━━━━━ DATASET SECTION ━━━━━
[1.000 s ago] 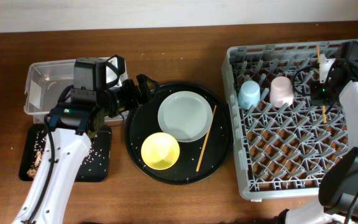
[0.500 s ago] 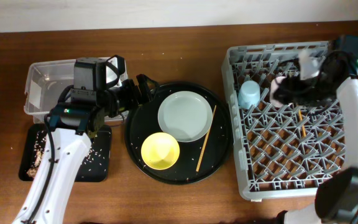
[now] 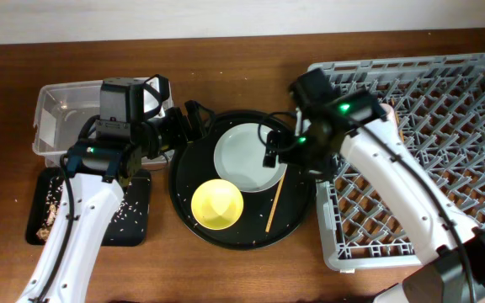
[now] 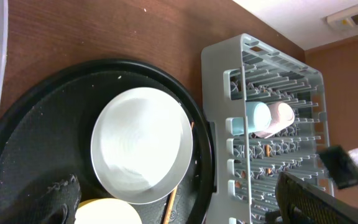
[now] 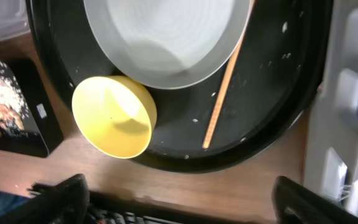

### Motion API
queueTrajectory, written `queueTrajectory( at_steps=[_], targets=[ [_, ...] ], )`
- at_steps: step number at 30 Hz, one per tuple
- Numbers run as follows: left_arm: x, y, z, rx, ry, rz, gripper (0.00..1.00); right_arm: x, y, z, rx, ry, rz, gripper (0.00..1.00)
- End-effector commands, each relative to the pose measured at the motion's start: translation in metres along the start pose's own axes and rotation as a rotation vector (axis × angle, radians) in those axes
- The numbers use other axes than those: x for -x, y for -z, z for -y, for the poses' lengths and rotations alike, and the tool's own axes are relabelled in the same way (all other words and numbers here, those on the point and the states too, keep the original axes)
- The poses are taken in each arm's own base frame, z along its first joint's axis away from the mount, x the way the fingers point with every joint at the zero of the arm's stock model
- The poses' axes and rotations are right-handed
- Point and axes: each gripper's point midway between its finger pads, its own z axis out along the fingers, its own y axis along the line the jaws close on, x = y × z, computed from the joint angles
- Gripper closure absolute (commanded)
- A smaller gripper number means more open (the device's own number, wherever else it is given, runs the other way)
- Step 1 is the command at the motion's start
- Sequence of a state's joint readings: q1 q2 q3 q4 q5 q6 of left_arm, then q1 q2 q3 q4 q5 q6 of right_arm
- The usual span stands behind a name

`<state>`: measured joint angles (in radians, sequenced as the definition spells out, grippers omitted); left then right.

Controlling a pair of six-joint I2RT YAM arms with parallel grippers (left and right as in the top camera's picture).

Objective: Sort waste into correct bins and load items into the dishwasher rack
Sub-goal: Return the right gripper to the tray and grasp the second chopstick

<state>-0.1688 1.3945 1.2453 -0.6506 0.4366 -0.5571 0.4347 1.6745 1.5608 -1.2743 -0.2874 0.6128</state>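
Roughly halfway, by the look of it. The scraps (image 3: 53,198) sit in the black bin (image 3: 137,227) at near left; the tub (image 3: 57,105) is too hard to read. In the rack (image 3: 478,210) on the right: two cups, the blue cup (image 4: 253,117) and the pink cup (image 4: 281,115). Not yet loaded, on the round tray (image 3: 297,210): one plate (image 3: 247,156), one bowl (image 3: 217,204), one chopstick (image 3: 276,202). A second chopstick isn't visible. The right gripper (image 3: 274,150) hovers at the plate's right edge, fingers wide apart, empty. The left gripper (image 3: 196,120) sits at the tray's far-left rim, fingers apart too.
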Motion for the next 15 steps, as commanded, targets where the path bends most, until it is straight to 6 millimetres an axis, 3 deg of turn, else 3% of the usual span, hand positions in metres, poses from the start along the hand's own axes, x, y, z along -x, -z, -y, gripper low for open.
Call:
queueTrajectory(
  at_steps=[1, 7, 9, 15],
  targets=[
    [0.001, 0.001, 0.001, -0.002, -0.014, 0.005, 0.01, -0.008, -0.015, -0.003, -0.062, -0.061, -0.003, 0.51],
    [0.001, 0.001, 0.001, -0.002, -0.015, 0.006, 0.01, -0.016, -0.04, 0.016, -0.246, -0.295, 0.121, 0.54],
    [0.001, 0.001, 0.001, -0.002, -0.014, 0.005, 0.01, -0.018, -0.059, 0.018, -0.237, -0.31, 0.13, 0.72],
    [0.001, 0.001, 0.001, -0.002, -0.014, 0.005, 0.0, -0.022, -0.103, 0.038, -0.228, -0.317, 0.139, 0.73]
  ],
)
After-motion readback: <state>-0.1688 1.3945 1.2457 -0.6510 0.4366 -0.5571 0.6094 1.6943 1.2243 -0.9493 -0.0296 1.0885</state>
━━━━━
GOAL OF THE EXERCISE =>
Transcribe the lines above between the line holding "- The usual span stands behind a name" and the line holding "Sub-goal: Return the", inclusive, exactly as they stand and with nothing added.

EXERCISE RESPONSE =>
- The usual span stands behind a name

`<state>`: measured joint angles (in radians, sequenced as the definition spells out, grippers omitted); left then right.

Controlling a pair of six-joint I2RT YAM arms with parallel grippers (left and right as in the top camera's picture).

Objective: Sort waste into correct bins and load items into the dishwasher rack
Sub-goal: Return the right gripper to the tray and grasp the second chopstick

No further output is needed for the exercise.